Reactor is designed as a foundational component of the Spring IO Platform, although, in itself, it has no direct dependency on the Spring Framework. The project’s wiki notes "out-of-the-box support" for Spring with its "reactor-spring" module, however the core API is offered as a self-contained library, and can be leveraged outside of a Spring application context.

Reactor enables developers to build high-throughput, low-latency applications that "must work with thousands, tens of thousands, or even millions of concurrent requests per second." Indeed, the blog post announcing the release touts Reactor as being able to process "10-15 million events per second on a standard developer laptop." The post also make sure to note, however, that "what your application does ... to slow Reactor down can vary depending on the task."

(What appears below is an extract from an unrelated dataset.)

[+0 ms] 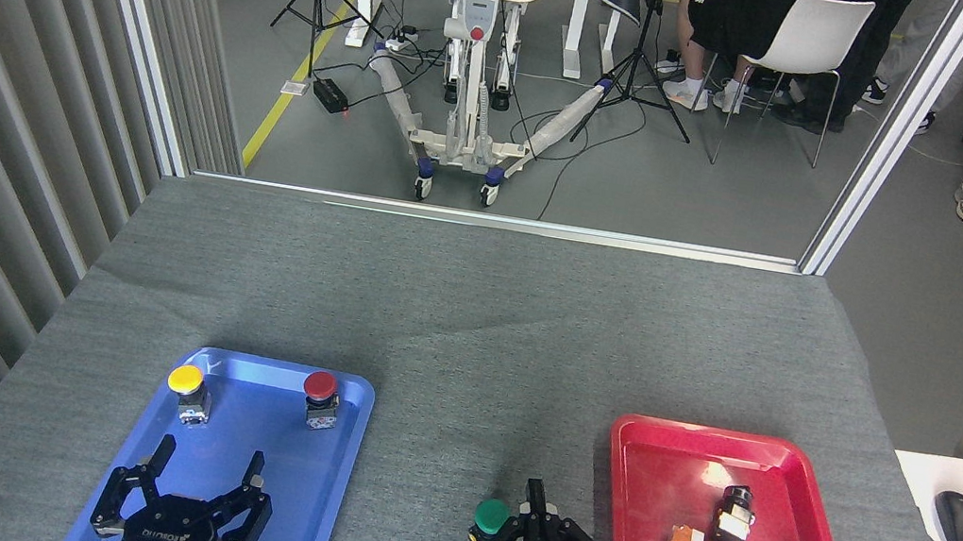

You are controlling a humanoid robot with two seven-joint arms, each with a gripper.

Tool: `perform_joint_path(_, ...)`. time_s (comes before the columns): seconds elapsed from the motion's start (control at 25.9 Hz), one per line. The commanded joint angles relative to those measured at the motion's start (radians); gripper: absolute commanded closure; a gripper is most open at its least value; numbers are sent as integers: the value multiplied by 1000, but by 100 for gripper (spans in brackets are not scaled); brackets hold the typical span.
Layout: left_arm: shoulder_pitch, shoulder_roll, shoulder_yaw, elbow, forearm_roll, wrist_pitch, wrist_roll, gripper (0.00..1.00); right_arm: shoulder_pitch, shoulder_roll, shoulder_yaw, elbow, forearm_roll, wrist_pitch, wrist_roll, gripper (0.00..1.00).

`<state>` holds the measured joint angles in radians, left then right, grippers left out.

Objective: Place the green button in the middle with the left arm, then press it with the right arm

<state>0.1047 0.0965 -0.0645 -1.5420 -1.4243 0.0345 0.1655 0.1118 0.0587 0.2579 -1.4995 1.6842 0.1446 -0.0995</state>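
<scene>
Green button [492, 517] sat upright on the middle [453, 457] between the trays. Right gripper [534, 496], fingers pressed together, was at its 3 o'clock, just beside. Left gripper [207, 463] spread over blue tray [341, 441]. Pressing well needs the tip centred over the cap, then straight down.

— What covers the table [476, 308]?
— Grey woven cloth. The blue tray [339, 459] lies on it left of the right gripper [532, 509], the red tray [664, 451] to that gripper's right.
— Between the trays?
— The green button [491, 517] stands on the cloth, just left of the gripper.
</scene>
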Motion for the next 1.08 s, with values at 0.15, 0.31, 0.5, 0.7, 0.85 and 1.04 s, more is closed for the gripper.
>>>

Reactor draws much of its inspiration from the Reactor design pattern, which defines a model for asynchronous event dispatching and handling. The design pattern, however, was not the only source of inspiration for the project, and the release notes cite additional inspiration from many open source projects and libraries, as well from the upcoming Java 8 release. Reactor borrows concepts from those areas to provide abstractions for asynchronous programming techniques like Streams and Promises.

For simplicity in its integration, Reactor offers built-in, first-class support for many popular libraries and languages. As reinforcement to its tagline phrase, "Fast Data", the project makes sure to note its API for the high-throughput LMAX Disruptor, which was designed to "create a very high performance financial exchange."

The project’s "reactor-tcp" module ships with a TCP client and server API that is backed by Netty. Netty is a JVM networking library that provides an "asynchronous event-driven network application framework and tooling ... for high-performance and high-scalability".

Offering syntactic simplification and support for functional programming techniques, Groovy is supported as a first-class language, including the use of Closures as callbacks. Reactor ships with a comprehensive Groovy DSL, which affords a simplified configuration experience. Java 8 is targeted as a first-class language, with Reactor’s API built to leverage lambdas, as well as make use of method references as callbacks. The Clojurewerkz project, Meltdown, provides an interface into Reactor from Clojure. The Reactor team has emphasized that the library's API is "designed to be extensible ... so that non-JVM languages can [also] benefit" from its offerings.

The source code for Reactor is freely available on GitHub and is Apache licensed. Additional quickstart and sample projects are also available to guide newcomers with concrete examples. The Guides section of the newly-redesigned Spring.IO website also offers a comprehensive "Getting Started" tutorial.

Maven artifacts are available for the various Reactor modules, and are available on Maven Central, as noted at the bottom of the release notes.